Please add your Centaur stories/comments of this enduring war time event.

 

Herb Beasley: Shit Burning Duty - January 24, 1967

It was Monday January 23, 1967 and I was on KP duty. It was just my luck to end up on shit burning detail the very next day. Something all under the rank of E-5 had the honor of performing at some point in their tour of duty. Just another day in the life of the enlisted man.

January 24, 1967: As I pulled out one of the 50-gallon drums that had been cut in half to catch our waste, I overheard the two men inside the outhouse talking about Pyburn’s gunner, Beasley, who had been shot and had fallen out of the helicopter. I yelled back, “Hey, I’m here burning shit.” One of them responded, “Beasley, you are one lucky son- of-a-bitch!” I knew that Corporal Spencer was flying in my place, and it was him, instead of me, who had been killed.

Routinely, Crew Chief James Pyburn and I wore a harness with a six to ten-foot strap. This allowed us to move freely around the helicopter and still be strapped in. We called them monkey straps. Sometimes when we were flying at high altitude without much fear of getting shot at, we would do the skid walk. We would stand on the skid, walk over to the pilots’ door and look inside at them. We would knock on the window and scare the hell out of them. The pilots never found the same humor in this as we did. After a couple ass chewing it was something we never did again.

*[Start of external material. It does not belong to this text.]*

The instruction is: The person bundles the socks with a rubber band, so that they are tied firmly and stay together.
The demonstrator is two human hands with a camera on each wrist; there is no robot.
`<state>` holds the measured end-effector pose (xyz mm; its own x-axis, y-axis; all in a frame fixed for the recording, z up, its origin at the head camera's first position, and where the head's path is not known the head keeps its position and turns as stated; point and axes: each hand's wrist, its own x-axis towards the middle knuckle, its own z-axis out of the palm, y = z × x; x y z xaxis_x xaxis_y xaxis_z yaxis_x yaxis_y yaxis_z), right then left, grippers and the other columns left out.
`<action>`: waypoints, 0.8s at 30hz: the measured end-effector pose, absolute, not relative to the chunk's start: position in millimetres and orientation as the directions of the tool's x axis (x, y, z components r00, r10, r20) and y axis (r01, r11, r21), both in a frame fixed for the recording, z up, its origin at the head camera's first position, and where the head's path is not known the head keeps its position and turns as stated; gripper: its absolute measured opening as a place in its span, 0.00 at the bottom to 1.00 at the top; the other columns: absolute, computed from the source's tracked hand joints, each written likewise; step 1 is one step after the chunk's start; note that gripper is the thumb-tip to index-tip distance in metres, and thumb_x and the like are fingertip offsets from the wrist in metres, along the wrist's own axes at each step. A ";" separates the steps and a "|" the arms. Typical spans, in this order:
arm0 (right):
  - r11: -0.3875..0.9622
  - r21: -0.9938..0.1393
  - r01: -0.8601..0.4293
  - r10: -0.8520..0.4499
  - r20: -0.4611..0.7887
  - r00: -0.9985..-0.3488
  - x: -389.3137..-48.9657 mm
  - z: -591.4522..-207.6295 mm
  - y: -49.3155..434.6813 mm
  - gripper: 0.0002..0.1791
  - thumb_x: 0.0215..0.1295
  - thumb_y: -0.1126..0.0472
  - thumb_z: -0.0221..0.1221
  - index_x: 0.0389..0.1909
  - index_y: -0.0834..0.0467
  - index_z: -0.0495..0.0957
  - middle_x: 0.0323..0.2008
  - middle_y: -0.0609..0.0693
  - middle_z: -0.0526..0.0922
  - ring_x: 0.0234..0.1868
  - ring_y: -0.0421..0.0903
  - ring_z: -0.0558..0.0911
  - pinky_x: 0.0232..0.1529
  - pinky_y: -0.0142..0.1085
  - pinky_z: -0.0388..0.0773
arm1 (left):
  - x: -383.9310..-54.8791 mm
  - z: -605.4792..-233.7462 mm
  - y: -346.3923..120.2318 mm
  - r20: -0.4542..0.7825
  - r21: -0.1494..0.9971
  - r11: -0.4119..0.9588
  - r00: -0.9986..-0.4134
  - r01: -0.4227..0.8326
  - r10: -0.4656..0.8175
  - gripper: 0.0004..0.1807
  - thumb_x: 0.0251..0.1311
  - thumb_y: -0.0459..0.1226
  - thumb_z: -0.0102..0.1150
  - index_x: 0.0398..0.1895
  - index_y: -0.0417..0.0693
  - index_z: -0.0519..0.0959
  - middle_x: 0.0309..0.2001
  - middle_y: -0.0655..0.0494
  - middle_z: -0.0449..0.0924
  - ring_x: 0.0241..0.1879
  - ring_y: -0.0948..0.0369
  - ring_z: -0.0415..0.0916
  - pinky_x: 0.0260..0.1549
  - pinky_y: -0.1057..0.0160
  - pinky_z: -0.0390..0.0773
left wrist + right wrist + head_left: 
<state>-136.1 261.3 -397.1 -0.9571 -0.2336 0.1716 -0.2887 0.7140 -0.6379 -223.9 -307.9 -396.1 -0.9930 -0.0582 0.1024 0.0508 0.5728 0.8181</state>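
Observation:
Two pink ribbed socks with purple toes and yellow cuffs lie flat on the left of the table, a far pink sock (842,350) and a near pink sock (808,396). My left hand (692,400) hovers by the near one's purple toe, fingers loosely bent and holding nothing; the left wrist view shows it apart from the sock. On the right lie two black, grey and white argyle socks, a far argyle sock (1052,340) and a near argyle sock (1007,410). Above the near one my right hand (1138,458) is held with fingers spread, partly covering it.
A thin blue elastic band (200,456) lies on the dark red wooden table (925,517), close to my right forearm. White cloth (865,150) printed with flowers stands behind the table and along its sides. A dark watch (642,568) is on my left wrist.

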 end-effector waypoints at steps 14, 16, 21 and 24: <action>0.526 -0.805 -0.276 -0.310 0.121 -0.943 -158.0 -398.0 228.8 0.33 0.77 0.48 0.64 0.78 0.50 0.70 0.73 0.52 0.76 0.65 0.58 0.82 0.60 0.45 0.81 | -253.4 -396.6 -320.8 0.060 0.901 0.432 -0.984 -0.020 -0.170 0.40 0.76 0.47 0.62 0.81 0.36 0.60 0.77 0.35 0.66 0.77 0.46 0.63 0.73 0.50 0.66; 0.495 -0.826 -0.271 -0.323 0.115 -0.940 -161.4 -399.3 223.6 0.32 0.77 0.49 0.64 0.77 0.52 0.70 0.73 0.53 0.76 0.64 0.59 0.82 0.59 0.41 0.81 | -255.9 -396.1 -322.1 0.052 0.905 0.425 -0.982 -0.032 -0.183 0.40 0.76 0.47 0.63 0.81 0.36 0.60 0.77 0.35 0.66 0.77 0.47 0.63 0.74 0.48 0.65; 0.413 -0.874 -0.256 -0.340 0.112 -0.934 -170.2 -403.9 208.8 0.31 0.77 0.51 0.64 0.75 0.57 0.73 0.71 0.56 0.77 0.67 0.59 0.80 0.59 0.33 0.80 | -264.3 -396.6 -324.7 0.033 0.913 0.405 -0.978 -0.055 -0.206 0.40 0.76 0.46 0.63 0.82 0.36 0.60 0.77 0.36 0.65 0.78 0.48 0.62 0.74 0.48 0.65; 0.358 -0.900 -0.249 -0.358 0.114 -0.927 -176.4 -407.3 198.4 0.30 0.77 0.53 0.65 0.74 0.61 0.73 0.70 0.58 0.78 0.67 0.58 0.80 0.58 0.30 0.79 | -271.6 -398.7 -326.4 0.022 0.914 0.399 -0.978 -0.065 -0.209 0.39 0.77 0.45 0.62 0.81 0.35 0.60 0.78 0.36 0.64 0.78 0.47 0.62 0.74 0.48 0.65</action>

I believe the reason why Corporal Spencer had fallen out of the helicopter is he forgot to hook the end of the strap to the cargo tie down. If I had not been on shit burning detail that January 24th, that might have been me. Corporal James Spencer had become another casualty of the Vietnam War. James was 26 years old, from War Creek, Kentucky. James is on the Wall at Panel 14E Line 075. I guess the irony is Shit Burning Duty may have saved one mans life but took another. I still carry guilt feelings to this day. Why not me?